The pc user should be notified and the keys must be removed.
You don`t want it on your system, not for any part.

 

Hi dcdc, I have detected Rivarts.A on my system with MS AS. Rivarts.A is a rootkit based trojan and it is self replicating. When MS AS deletes Rivarts.A it is only deleting a copy which the trojan has made, a few hours later it will be back. Panda Software has an article on it. After your AS deletes it, you have to delete the directory that Rivarts.A has created which is a .exe file. I went into my registery but could not find the directory string. I can't reproduce all of the directory string here as I don't have the right keyboard. After that, you have to delete your systems retore points, then reactivate monitoring again. Go to the Panda site to read on it. I am still stuck with this thing!

 

Panda claims its online scanner removes Rivarts.A

http://www.pandasoftware.com/products/activescan

 

Here is a link to Panda's virus encyclopedia on Rivarts.A: http://www.pandasoftware.com/com/vi...iew.aspx?idvirus=92688&sitepanda=particulares.

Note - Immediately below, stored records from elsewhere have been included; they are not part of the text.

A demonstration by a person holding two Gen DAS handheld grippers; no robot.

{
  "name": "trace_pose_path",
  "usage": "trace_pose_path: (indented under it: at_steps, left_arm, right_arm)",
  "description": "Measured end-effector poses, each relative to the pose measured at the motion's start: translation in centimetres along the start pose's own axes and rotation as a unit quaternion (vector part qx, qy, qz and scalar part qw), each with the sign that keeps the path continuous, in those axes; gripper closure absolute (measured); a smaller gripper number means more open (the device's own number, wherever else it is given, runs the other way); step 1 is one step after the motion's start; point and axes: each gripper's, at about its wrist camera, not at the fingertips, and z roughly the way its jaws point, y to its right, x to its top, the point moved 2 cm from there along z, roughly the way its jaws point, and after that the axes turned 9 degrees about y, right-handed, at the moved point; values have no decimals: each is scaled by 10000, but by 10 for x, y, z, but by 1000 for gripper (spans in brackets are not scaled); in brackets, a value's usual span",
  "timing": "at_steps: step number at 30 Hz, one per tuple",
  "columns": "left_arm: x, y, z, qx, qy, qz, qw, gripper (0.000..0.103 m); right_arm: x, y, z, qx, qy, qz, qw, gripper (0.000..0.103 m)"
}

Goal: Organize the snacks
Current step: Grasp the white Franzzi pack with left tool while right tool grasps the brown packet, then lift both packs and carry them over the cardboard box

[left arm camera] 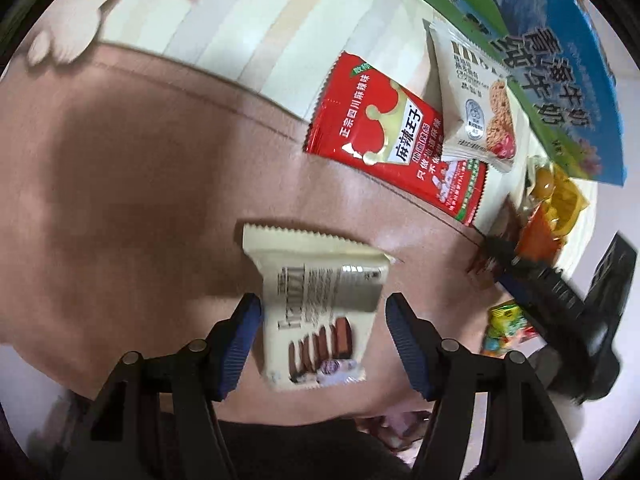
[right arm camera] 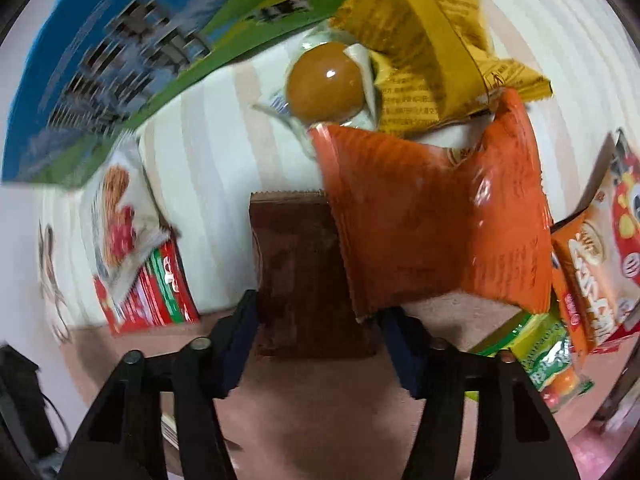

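Pink and cream-striped cloth (left arm camera: 120, 168) covers the surface where the snacks are being sorted, with a blue-and-green milk carton (left arm camera: 560, 64) lying at its far edge. Next in size, a red spicy-strip packet (left arm camera: 384, 128) lies flat on the cloth, an oat-bar packet (left arm camera: 476, 100) overlapping one end. Beside them a heap of orange packet (right arm camera: 432, 220), yellow packet (right arm camera: 432, 40) and a sealed brown egg (right arm camera: 326, 80) is bunched together.

Between the fingers of the left gripper (left arm camera: 322, 336) sits a cream wafer packet (left arm camera: 316, 308), its long axis running straight ahead along the fingers; the blue pads stand apart, one pad just at the packet's edge, the other clear of it, so no grip looks made. The right gripper (right arm camera: 316, 332) straddles a dark brown packet (right arm camera: 304, 272), likewise lengthwise between the fingers and tucked under the orange packet; whether its pads are pressing cannot be told. Each packet lies directly ahead of its own gripper, so closing looks like the next call.
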Motion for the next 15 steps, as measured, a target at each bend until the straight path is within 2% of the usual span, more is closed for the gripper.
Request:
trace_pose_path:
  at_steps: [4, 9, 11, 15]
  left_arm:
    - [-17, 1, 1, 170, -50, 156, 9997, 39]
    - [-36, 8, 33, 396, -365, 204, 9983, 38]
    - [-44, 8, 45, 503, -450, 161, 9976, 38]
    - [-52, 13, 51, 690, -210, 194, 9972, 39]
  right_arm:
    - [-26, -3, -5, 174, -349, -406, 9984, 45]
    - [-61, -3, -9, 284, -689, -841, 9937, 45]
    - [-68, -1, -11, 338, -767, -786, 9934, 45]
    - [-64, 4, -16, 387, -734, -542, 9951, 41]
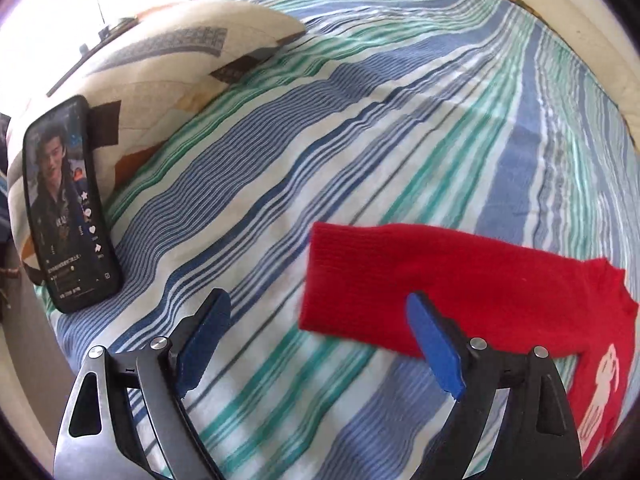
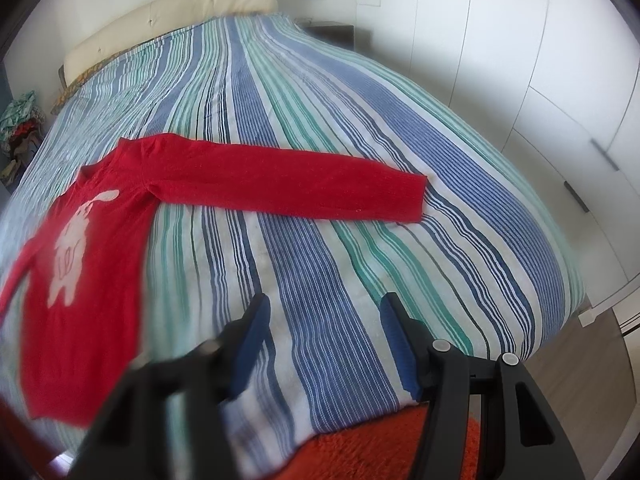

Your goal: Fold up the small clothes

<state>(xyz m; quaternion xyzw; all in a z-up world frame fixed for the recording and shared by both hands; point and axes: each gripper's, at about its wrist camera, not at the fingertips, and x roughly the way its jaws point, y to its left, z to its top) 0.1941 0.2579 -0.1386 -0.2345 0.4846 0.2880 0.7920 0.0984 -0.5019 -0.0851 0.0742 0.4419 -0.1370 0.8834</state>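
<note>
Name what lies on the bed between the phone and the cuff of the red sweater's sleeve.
Nothing but bare striped bedspread lies between the phone and the sweater cuff; the left wrist view shows it.

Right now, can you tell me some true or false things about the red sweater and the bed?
1. The red sweater lies spread on the striped bedcover. True.
2. The left gripper is squeezing a sleeve. False: its jaws stand open and hold nothing.
3. A phone leans against the pillow. True.
4. The sweater's sleeves are folded in. False: the sleeve stretches straight out.
5. The right gripper holds nothing. True.
</note>
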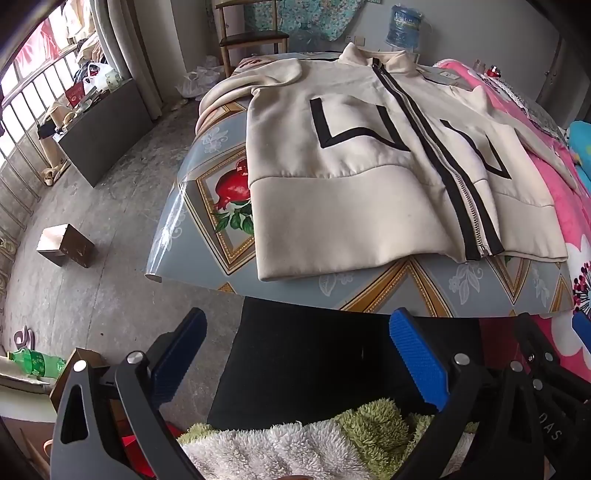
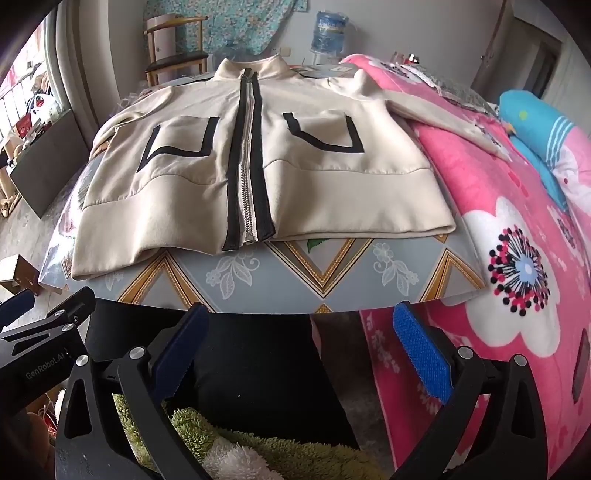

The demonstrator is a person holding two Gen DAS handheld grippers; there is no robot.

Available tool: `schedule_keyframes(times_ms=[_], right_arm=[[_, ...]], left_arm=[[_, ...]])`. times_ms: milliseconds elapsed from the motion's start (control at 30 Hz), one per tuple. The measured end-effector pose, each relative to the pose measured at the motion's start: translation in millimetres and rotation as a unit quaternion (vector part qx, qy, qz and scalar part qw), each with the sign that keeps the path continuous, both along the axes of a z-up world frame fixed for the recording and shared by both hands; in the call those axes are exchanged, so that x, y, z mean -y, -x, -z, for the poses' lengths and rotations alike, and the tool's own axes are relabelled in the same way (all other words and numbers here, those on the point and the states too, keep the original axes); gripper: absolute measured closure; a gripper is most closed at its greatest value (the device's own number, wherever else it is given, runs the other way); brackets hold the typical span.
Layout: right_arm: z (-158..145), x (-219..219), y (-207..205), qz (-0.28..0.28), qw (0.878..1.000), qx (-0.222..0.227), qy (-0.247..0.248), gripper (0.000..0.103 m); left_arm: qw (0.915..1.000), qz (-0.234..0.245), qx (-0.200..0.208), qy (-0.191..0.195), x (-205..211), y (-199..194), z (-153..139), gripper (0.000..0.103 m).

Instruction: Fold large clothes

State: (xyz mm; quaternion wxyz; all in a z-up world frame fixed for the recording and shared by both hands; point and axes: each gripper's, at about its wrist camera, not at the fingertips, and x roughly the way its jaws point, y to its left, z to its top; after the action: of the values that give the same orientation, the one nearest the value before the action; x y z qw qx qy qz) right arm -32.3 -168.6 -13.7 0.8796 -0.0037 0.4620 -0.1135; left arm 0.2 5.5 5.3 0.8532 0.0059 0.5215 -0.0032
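One cream jacket (image 2: 258, 173) lies flat on the table (image 2: 332, 280), front up, collar at the far end, hem toward the cameras. One zipper (image 2: 245, 177) runs down its middle, edged by two black strips. Two black-outlined pockets, one each side of the zipper. One sleeve (image 2: 424, 110) reaches right onto the pink blanket (image 2: 517, 229); the other sleeve (image 1: 221, 92) drapes off the table's far left edge.

Two grippers, both held short of the table's near edge, above dark cloth and a green-and-white fluffy fabric (image 1: 295, 443). Left gripper (image 1: 299, 354): fingers spread wide, nothing between them. Right gripper (image 2: 301, 350): same, spread wide and empty. Blue pads (image 2: 421, 354) show on the fingers. In the right wrist view part of the left gripper shows at the lower left.

Edges: hem stops short of the near table edge, leaving a bare strip of patterned tabletop. On the left, bare tabletop with a pomegranate print (image 1: 232, 188) lies beside the jacket. On the right, the hem corner comes near the table's edge, where the blanket lies close alongside.

Room: open concrete floor (image 1: 110, 206) left of the table, with one small brown box (image 1: 66, 245) on it. One chair (image 1: 251, 33) and one water bottle (image 1: 404, 26) stand beyond the far end.
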Motion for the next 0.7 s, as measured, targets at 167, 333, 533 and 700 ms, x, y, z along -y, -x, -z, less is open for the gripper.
schedule_keyframes(times_ms=[167,333,533,700], right_arm=[[0.2,-0.1,-0.2,0.001,1.0,0.001,0.0,0.006],[-0.3,-1.0,-0.8,-0.001,1.0,0.001,0.001,0.006],[-1.9,-3.5,-2.1,-0.003,1.0,0.0,0.003,0.006],[-2.7,-4.8,-3.3,-0.003,1.0,0.0,0.004,0.006]], left_arm=[[1.0,-0.002,0.001,-0.001,1.5,-0.4,-1.2,0.005],[1.0,-0.002,0.001,-0.001,1.0,-0.4,-1.3,0.005],[1.0,-0.003,0.001,0.0,-2.8,-1.9,-1.3,0.005],[1.0,-0.003,0.001,0.0,-3.8,-2.5,-1.6,0.005]])
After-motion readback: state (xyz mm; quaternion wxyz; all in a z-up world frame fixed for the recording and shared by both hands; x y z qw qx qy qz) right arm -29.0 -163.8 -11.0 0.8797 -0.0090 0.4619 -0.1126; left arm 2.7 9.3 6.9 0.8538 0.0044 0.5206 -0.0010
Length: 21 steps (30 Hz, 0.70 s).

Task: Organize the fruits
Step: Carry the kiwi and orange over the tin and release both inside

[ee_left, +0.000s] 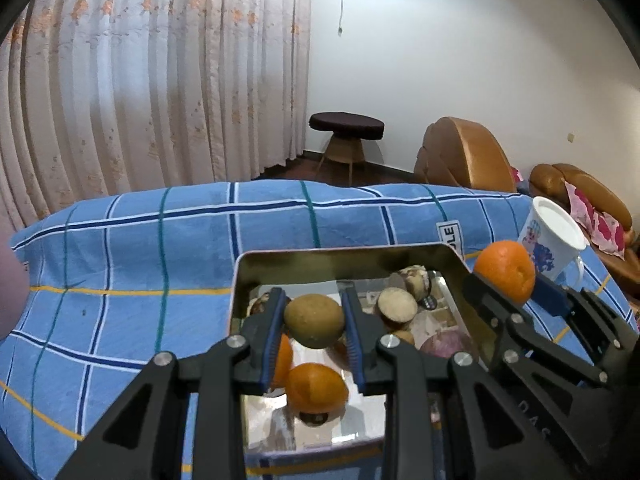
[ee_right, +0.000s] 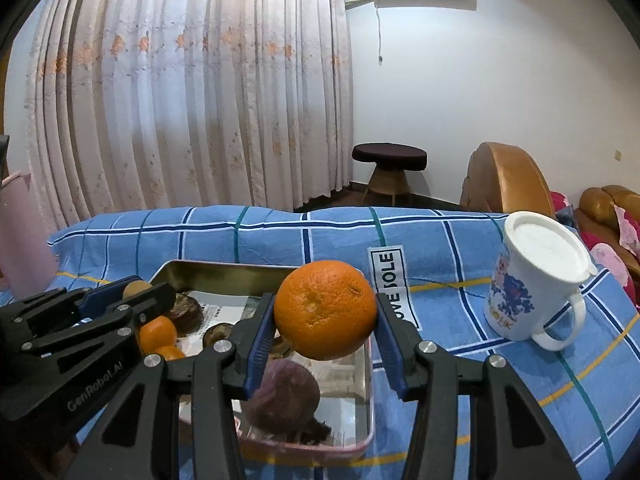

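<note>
Two claws: I have both over the metal tray (ee_left: pixel 240 276), each clamped on one fruit.
Cloth: blue checked, spread over the table (ee_left: pixel 120 264) under everything.
Left claw (ee_left: pixel 314 322): its blue pads press both sides of a brown-green round fruit (ee_left: pixel 316 320), which I hold above the tray's inside.
Tray: shiny metal with raised walls, lying on the cloth; its floor mirrors what sits in it.
Inside the tray: a small orange (ee_left: pixel 316 388) below the left claw, another orange partly hidden behind that claw's left finger, a purple round fruit (ee_right: pixel 284 394) near the front, and several brown round pieces at the back that I cannot identify.
Right claw (ee_right: pixel 325 316): closed on a large orange (ee_right: pixel 325 310), pads against its left and right sides; I hold it over the tray's right wall.
Label: a white tag with dark letters on the cloth, just beside the tray's right edge.
Mug (ee_right: pixel 532 280): white, printed, lidded, standing on the cloth well right of the tray.
</note>
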Each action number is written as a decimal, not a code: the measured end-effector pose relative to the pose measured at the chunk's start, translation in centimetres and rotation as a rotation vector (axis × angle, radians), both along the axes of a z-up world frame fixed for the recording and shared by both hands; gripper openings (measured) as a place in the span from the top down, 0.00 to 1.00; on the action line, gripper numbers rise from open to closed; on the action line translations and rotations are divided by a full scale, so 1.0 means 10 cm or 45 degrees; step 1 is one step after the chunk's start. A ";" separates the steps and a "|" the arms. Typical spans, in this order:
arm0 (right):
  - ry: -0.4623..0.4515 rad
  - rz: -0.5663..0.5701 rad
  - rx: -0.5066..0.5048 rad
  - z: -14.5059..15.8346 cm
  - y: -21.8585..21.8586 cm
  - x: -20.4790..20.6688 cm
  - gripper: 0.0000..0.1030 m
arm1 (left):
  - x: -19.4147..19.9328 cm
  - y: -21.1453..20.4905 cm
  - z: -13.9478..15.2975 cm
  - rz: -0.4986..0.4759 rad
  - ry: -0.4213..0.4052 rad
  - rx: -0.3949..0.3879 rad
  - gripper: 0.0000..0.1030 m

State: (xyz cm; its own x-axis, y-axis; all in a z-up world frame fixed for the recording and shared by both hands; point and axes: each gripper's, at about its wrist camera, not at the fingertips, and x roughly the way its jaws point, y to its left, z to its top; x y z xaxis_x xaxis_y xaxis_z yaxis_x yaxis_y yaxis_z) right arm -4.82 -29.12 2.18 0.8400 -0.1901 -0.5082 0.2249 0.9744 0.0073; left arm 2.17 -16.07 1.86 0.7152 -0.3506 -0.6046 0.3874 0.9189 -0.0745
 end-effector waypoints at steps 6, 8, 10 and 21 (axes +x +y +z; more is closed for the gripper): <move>0.042 0.020 0.006 -0.04 -0.01 0.21 0.51 | 0.14 0.02 -0.06 0.023 0.029 0.001 0.71; 0.070 0.037 0.018 -0.09 0.00 0.29 0.51 | 0.17 0.03 -0.09 0.027 0.035 0.005 0.71; 0.092 0.064 0.040 -0.13 0.01 0.36 0.51 | 0.19 0.04 -0.12 0.034 0.038 0.015 0.71; 0.199 0.195 0.193 -0.33 -0.02 0.57 0.48 | 0.26 0.08 -0.26 0.065 0.052 0.052 0.71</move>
State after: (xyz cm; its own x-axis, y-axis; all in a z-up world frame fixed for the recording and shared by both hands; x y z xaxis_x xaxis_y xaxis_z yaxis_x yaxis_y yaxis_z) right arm 0.85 -29.34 -1.10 0.7621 0.0219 -0.6471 0.0845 0.9875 0.1329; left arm 4.74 -15.32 -0.72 0.7060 -0.2890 -0.6466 0.3376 0.9399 -0.0515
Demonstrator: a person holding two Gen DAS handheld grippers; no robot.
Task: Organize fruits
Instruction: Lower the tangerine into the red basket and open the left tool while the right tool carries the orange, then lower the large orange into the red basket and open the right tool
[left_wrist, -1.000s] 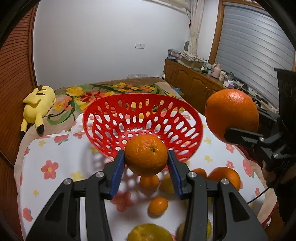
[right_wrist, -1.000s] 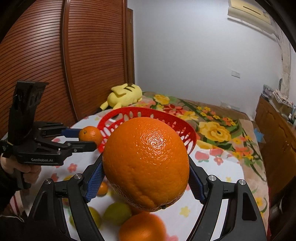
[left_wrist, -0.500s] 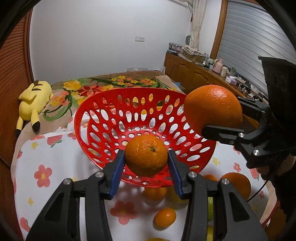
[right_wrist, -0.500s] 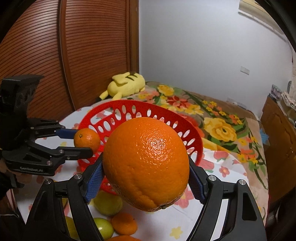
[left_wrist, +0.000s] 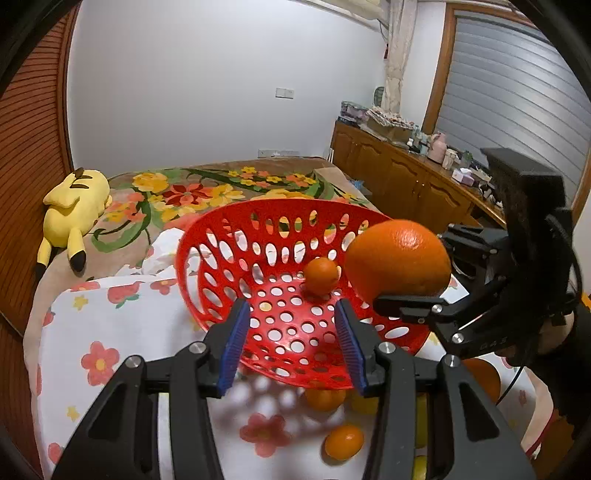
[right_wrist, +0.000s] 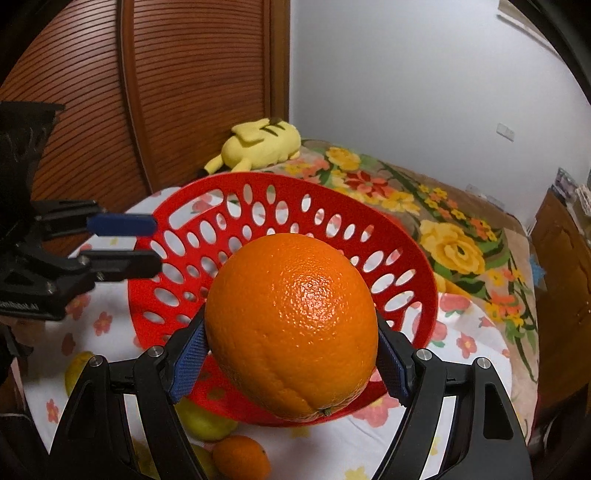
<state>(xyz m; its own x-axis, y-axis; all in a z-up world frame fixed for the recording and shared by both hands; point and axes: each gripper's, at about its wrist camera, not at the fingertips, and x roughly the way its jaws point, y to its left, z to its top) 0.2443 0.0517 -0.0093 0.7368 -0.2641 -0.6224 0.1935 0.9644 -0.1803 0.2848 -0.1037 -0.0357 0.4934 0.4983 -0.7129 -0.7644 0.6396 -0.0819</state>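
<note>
mandarin (left_wrist: 321, 275) in basket (left_wrist: 229, 225), loose fruit (left_wrist: 343, 446) before basket

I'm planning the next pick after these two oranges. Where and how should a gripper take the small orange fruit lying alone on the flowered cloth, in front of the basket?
Grip the small orange fruit across its shorter middle, coming from above. It is slightly oval, lies on the cloth with open space around it, and the red basket rim overhangs behind, so a top approach looks clearest.

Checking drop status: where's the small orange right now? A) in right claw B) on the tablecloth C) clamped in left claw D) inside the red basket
D: the small orange sits inside the red basket, while the left claw is open and empty.
</note>
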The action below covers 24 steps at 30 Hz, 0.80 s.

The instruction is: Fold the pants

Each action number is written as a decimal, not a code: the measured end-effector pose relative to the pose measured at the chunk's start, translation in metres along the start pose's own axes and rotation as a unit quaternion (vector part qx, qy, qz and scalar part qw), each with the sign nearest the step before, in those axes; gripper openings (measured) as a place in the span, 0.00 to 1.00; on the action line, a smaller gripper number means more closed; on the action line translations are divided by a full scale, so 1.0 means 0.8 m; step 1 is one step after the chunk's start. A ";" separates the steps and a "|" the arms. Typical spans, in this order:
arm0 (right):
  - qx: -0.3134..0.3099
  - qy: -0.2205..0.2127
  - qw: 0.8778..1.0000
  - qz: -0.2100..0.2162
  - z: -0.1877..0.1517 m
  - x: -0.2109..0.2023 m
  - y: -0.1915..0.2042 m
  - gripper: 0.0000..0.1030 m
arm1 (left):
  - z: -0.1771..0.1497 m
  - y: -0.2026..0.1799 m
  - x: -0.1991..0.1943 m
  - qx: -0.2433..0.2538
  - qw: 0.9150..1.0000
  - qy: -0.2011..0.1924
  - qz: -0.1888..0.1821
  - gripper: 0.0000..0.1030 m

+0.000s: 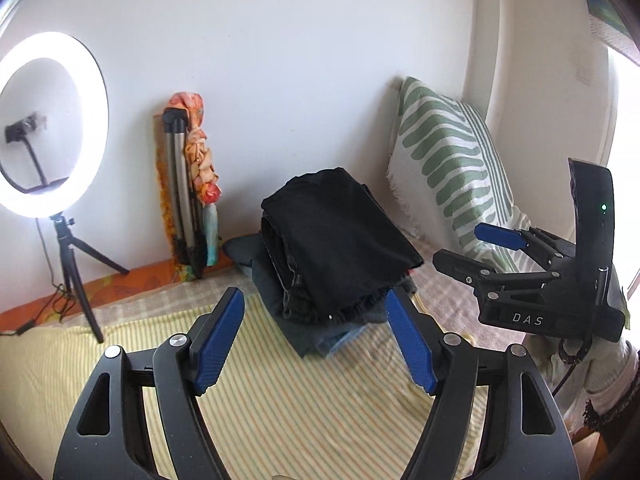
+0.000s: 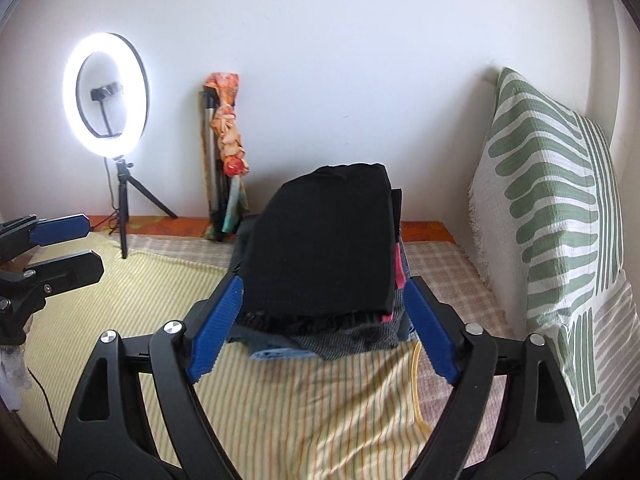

This morning I did a free scan from Panda's site with their two scanners, spyXposer and ActiveScan. Neither one found any malware including Rivarts.A on my system, and I do have mchInjDrv keys in my Registry. So apparently Panda does not use these keys as the only criteria to detect Rivarts.A. Panda may indeed remove Rivarts.A, but apparently in their detection rules the presence of mchInjDrv is insufficient to warrant a reported detection.

Spybot decided to delist mchInjDrv last year. See post 7 on this thread: http://forums.spybot.info/showthread.php?t=774. Note also this quote from post 1 on the thread:
"TrojanHunter, spysweeper, a2 all add this registry entry, probably more security apps also.
mchInjDrv (Mad code hook injection driver)
malware can use it, but if you use any of the above security apps, then it's a false positive."

You can probably add Spyware Doctor to the list of security applications that use it.

Again, Rivarts.A may use mchInjDrv, but that does not mean that the converse is true, i.e. if mchInjDrv on your computer, you are necessarily infected with Rivarts.A. In other words just because you have some symptoms doesn't mean you necessarily have the disease.

 

From Symantec Support:

http://securityresponse.symantec.com/avcenter/venc/data/pwsteal.rivarts.html

 

If nothing helps I will try this too.
SWD is on the other Pc.
Did removing Spyware Doctor help for more people?

 

Hi PCJohn,

I guess my question is why would you want to uninstall Spyware Doctor if it were clear that SD was the source of the keys, or are you unconvinced that it is in your case? If the keys after uninstall did not return following reboot, would you then reinstall SD or not? If not, why not?

I don't think anyone believes SD is harboring malware or that it is anything less than completely reputable. When MS decides to get around to it, they will change their detection rules and the FP hit will go away.

A similar situation happened a while ago when Symantec mislabeled Spyware Doctor as harboring Graybird Backdoor. That was one of the better known false positives that eventually got cleared up.